Pope Francis is “not out of danger”, his doctors have warned, a week after he was admitted to hospital with chronic bronchitis before also developing pneumonia.
However, the 88-year-old pontiff’s condition is not life-threatening and he is not currently at risk of death, his medical team confirmed on Friday in their first in-person update on his condition.
They said he would remain in Rome’s Gemelli Hospital for at least all of next week after he was admitted there on 14 February with a worsening case of bronchitis.
He was later diagnosed with a complex respiratory infection – involving bacteria, viruses and other organisms – and the onset of pneumonia in both lungs on top of asthmatic bronchitis, with his doctors prescribing “absolute rest”.
Dr Sergio Alfieri, the head of Francis’s medical team, and Dr Luigi Carbone, his personal physician, gave a detailed update on his condition on Friday.
Dr Carbone said Francis was responding to the drug therapy that was “strengthened” after the pneumonia was diagnosed earlier this week.
He also continues to fight the multipronged infection of bacteria and viruses in the respiratory tract.
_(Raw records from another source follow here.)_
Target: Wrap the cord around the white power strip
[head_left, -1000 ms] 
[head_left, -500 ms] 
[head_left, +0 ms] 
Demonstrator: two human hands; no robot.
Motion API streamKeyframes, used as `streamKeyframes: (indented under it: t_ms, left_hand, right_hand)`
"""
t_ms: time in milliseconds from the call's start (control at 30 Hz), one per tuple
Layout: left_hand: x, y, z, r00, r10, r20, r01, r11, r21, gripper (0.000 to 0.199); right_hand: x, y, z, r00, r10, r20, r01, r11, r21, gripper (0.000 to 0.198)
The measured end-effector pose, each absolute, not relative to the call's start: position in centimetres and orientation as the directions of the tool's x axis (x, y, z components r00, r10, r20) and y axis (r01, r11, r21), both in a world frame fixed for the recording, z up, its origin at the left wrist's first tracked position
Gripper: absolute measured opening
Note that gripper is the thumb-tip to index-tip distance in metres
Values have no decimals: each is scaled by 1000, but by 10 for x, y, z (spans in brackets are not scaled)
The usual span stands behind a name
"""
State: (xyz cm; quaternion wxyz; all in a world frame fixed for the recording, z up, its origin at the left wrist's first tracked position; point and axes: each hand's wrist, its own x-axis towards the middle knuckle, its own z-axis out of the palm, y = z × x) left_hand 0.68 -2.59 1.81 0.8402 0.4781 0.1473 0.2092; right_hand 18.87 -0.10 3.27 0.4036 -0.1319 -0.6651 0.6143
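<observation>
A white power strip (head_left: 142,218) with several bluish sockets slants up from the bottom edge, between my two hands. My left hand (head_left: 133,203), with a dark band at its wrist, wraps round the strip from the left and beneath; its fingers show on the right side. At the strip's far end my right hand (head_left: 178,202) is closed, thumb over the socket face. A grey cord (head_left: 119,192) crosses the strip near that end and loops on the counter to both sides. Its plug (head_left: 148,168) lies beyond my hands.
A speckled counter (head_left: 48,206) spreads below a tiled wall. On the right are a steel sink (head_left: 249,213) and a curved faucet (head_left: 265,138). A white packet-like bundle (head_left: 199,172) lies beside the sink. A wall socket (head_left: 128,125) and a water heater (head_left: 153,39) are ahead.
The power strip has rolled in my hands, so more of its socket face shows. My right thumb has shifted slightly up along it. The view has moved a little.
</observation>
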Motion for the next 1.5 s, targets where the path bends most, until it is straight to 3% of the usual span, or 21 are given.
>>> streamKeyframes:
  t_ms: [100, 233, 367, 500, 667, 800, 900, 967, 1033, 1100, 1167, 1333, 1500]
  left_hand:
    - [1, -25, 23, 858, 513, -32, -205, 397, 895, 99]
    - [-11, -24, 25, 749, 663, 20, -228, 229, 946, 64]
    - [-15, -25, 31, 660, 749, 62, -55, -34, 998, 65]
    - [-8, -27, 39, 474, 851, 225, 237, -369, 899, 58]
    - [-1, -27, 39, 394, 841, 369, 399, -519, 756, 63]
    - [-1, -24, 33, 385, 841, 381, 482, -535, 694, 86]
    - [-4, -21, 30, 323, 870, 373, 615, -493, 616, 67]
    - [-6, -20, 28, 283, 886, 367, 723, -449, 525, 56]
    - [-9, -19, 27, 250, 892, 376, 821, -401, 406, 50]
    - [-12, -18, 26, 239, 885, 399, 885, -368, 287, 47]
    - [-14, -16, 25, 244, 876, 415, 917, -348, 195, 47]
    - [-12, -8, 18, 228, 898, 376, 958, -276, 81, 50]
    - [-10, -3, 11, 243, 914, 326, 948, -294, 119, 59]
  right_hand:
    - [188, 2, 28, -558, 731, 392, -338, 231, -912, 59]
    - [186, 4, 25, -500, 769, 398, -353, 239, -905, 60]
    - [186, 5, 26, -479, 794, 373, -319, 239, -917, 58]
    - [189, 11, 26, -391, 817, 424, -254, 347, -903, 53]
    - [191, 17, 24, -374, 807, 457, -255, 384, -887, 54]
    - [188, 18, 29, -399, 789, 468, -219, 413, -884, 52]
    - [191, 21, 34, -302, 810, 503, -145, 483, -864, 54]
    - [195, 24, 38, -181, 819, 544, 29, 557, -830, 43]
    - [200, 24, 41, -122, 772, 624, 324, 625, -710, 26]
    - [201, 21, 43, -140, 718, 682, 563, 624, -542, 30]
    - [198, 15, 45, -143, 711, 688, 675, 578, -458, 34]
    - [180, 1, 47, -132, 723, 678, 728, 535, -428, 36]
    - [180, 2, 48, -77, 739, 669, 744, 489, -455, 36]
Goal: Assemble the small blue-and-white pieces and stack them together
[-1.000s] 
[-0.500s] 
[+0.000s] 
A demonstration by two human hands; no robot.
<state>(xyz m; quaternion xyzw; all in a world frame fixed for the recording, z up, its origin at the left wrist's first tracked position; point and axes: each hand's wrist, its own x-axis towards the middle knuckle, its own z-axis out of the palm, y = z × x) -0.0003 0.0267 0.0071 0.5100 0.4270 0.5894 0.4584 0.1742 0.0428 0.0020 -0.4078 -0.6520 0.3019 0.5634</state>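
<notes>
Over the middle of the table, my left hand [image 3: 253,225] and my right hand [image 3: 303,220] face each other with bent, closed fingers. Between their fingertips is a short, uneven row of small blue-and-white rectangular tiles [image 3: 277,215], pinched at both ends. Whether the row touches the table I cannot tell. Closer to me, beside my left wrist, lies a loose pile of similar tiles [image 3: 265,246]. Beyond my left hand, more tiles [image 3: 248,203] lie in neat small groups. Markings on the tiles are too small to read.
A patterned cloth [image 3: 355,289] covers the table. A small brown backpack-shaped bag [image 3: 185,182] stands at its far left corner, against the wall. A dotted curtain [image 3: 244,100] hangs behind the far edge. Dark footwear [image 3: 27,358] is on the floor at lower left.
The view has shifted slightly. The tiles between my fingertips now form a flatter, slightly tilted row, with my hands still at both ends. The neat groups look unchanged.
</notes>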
Doctors said there was no evidence the germs had entered his bloodstream – a condition known as sepsis – that they said would be the biggest concern. Sepsis is a complication of an infection that can lead to organ failure and death.
Francis is also receiving supplemental oxygen when he needs it through a nasal cannula, a thin flexible tube that delivers oxygen through the nose.
As his hospital stay drags on, some of Francis’s cardinals have started responding to the obvious question now circulating: whether Francis might resign if he becomes irreversibly sick and unable to carry on.
Francis said he would consider it after Pope Benedict XVI “opened the door” to popes retiring, but has shown no signs of stepping down and has recently asserted the role of pope is for life.
Before the medical team’s update on Friday, the Vatican said Francis marked the one-week point in his hospital stay by getting up and out of bed to eat breakfast. Late on Thursday, the Vatican reported a “slight improvement” in his overall clinical condition, with his heart working well.